TUTUKLU 7. BÖLÜM

Gönderen Dert Ortağı 31 Aralık 2008

7. Bölüm


Gün geçtik çe daha çok daha çok bağlanıyordum dedim ya kanıma şırınga ile verilmiş bir zehir gibiydi tüm vücudumda dolanıyordu damarlarım çekiliyordu yokluğunda, o olduğunda sanki uyuşturucu almış biri gibi çok farklı bir dünyanın insanı oluyordum bu dünya da sadece sevdam ve ben vardım.
Bir yandan yazılarım yazarken bir yandan da işlerimi halletmeye çalışıyordum. O kadar işim olmasına rağmen aklımın bir köşesinde hep o vardım Sevdam. ona bağlanmış aşkının yan etkisi olan bağımlılık beni esir almıştı.


Hakim bu arada sordu ansızın:

“sen bu sevda’yı gerçekten sevdin mi yoksa rol mü yapıyorsun”

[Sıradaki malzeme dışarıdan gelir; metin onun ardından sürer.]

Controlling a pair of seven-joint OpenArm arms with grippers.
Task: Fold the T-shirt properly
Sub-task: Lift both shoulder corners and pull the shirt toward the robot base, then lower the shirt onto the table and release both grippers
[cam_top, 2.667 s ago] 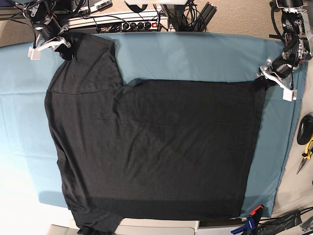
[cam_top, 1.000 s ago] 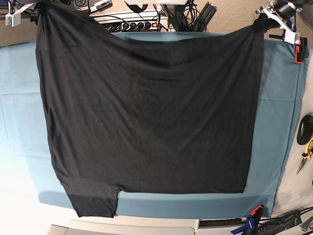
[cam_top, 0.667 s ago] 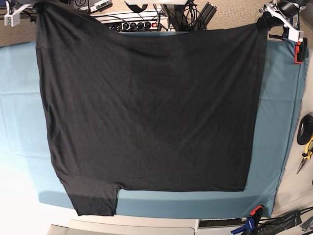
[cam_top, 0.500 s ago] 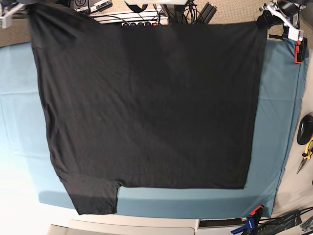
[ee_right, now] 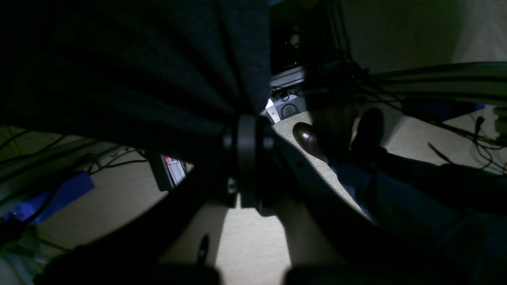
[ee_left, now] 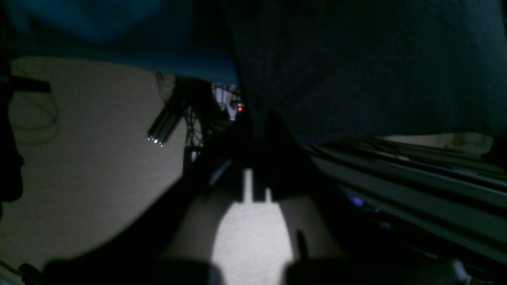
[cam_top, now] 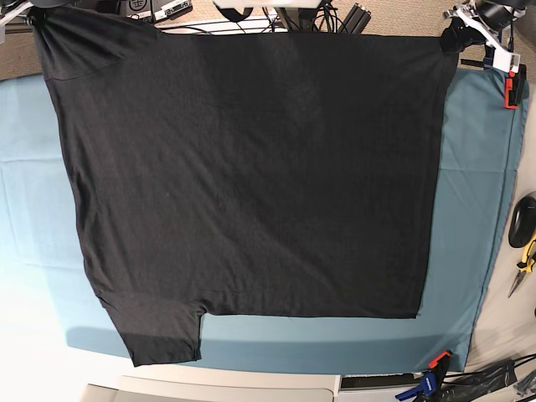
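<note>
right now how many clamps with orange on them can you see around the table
2. One clamp sits on the right edge of the teal sheet, near the top corner. The other clamp is at the bottom edge, near the right corner. The T-shirt may hide more.

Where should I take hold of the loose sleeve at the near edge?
Pinch the sleeve at its outer hem corner, coming in from the table's near edge. It lies flat on the teal sheet and sticks out past the T-shirt body, so that corner is free. Both grippers, left and right, are shut on the far corners.
</note>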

ani olan bu soru ile belki tutukluya zihin yoklaması çekecek yanılıp gerçek söyleyip söylemeyeceğini ya da söyleyeceği başka bir sözü ile davanın seyrini değiştirmek adına böyle bir soru yönelti.. Bu Hakim’in düşünceleri nihayetinde onu bilemeyiz.

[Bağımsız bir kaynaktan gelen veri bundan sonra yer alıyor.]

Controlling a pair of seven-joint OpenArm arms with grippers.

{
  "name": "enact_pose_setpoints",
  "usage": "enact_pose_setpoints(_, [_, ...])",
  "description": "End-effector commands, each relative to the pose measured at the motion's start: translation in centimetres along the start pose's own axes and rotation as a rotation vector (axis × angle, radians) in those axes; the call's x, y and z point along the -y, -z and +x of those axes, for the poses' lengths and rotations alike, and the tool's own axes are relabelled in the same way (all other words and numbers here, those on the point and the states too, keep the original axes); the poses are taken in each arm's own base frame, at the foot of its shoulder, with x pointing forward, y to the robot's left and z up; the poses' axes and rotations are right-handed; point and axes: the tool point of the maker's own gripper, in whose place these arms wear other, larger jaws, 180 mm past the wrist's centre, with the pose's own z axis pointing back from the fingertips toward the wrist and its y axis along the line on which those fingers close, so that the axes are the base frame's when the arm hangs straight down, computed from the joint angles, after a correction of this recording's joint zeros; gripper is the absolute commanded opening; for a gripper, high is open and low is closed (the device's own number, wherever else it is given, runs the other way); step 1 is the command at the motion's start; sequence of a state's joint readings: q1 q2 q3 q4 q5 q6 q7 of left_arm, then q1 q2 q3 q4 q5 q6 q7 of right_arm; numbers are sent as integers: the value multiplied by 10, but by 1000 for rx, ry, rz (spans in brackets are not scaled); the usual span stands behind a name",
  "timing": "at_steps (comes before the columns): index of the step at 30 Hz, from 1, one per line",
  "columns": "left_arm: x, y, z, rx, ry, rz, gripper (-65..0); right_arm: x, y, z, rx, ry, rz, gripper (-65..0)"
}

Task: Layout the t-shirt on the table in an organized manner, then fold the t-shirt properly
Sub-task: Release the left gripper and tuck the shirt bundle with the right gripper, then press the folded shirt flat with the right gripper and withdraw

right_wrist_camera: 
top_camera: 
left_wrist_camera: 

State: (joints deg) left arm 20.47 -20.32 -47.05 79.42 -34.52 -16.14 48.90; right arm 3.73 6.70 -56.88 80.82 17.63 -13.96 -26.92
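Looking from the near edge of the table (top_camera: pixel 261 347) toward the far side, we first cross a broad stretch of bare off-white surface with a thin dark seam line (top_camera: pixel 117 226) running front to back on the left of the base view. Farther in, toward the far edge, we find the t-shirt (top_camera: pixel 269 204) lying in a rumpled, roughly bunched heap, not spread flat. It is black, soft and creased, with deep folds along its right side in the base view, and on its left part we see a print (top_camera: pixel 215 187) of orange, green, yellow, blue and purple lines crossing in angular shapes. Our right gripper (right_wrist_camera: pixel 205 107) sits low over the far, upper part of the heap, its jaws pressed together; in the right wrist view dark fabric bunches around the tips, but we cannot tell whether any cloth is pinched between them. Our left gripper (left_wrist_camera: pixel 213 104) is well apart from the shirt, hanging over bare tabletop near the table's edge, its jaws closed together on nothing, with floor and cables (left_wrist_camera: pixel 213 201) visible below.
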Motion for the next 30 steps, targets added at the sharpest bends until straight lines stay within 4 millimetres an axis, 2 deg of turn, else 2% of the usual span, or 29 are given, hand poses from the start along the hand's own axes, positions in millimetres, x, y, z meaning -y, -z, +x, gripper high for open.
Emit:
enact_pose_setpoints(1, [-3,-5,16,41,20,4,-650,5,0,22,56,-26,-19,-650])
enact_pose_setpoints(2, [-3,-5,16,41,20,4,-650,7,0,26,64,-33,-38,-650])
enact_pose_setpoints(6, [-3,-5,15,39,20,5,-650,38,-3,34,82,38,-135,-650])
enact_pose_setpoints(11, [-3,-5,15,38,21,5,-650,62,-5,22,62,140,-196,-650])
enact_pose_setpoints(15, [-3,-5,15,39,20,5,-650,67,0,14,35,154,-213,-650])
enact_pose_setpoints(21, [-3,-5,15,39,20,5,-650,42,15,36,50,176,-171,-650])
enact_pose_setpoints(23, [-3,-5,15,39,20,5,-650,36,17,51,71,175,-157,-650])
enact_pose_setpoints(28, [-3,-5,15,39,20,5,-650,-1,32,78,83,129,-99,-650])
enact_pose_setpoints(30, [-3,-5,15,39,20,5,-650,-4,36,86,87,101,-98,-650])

Tutuklu hiç düşünmeden şu cevabı verdi:
Sevmeseydim burada bu sanık sandalyesinde ne işim var Sayın Hakim?

Tamam dedi Hakim sadece sordum devam et.

Peki dedi tutuklu ve anlatmaya devam etti

Onu çok seviyordum sayın hakim bunu iyice biliyor ve emindim. Hergün onu bekliyordum hergün onunla konuşmak istiyordum. (bak bu konu da haklısın artık benimle bile konuşmuyor akıllanıyor mu ne) senle ne konuşucam ben allan iç sesi. (hıh)
Hergün yüzündeki gülümsemeyi arıyordu gözlerim onun Yüzünde gülümsemeyi her gördüğümde ben de gülümsüyor hayat ı daha bir seviyordum.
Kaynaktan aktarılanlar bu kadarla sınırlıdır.